前原被告には、銀行などから500万円の借金があったが、自宅を売却して借家として生活する契約を結び、2000万円の収入を得て、返済に充てたとのこと。だが、3年で底をつき、知人から300万円を借金するなどして生活していたという。
事件当時は、家賃、生活費と支出が多く、母親の年金だけでは生活ができず、毎月20万円ほどの赤字だった。犯行直前の22年6月からは携帯電話の通信料金や水道代を滞納するようになっていたというのだ。
16日の第4回公判で、検察側は「経済的破綻から自殺を決意し、被告が母親と無理心中を図った」、「母親は末期の認知症で、殺害を依頼できる状況になかった」と指摘。殺人の罪が成立するとして懲役8年を求刑した。
一方で弁護側は、「殺害を依頼されたと信じていなければ、大切な母親を殺害するはずがない」として、具体的なエピソードに触れながら「被告の供述は信用できる」として、殺人の罪よりも法定刑の軽い、同意殺人の罪が成立するとして、執行猶予の判決を求めた。

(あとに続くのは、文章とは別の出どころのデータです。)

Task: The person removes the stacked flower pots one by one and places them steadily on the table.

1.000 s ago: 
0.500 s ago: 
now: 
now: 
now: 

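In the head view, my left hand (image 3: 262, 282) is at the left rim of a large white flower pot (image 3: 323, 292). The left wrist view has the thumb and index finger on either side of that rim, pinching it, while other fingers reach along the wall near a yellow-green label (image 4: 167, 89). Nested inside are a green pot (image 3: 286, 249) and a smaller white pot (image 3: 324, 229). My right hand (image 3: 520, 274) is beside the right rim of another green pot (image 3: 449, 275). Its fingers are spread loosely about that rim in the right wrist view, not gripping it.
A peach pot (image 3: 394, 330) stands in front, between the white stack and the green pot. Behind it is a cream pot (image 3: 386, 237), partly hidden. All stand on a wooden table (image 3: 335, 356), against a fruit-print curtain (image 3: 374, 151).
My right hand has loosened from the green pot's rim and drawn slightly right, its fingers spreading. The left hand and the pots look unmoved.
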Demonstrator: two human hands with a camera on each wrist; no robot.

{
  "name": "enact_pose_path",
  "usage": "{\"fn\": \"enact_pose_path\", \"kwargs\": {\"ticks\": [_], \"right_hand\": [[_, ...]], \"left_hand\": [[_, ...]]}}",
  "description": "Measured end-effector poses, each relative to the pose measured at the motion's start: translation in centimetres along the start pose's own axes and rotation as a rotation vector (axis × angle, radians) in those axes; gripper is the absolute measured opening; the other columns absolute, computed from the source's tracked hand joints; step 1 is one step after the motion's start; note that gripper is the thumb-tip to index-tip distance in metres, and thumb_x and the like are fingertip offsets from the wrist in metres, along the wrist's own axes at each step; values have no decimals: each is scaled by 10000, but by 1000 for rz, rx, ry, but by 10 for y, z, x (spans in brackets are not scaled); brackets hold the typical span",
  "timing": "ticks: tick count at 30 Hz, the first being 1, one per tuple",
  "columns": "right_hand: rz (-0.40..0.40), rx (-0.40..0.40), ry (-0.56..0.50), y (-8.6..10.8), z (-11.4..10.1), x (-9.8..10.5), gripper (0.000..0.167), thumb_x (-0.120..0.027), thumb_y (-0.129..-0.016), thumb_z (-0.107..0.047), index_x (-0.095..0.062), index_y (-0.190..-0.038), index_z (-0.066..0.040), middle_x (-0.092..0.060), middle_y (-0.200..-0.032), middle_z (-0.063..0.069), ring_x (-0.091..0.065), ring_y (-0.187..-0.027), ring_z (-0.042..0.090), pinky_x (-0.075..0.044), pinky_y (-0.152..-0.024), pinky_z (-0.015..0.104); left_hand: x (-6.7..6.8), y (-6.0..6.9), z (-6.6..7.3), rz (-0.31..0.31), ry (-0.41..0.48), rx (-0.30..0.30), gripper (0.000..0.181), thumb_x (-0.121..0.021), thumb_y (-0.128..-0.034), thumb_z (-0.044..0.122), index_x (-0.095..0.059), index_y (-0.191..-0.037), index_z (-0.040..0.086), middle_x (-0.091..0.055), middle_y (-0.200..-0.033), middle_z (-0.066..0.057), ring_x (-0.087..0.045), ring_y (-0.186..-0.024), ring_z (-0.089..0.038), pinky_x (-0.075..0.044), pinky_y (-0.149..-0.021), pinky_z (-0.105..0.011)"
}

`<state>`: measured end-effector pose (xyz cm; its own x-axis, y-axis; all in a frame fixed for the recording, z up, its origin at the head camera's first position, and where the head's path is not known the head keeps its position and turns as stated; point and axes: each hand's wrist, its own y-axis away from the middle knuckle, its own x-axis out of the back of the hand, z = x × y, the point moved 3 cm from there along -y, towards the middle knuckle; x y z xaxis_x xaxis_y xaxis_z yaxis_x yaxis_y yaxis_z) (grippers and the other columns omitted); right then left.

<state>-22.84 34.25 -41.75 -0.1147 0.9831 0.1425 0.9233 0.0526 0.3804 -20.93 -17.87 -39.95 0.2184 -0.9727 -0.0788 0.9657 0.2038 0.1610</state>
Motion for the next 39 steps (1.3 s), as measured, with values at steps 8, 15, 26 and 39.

被告人質問の中で印象的な場面がある。弁護側から「勾留中に見た夢」について質問され、
「母と2人で、母の生まれた家に行った夢を見ました。母は、健康で笑顔でいて、安心してよかったなと思いました」
と落ち着いた表情を見せた前原被告。傍聴席には、涙を流す人の姿もあった。
次回、来年1月9日に判決が言い渡される。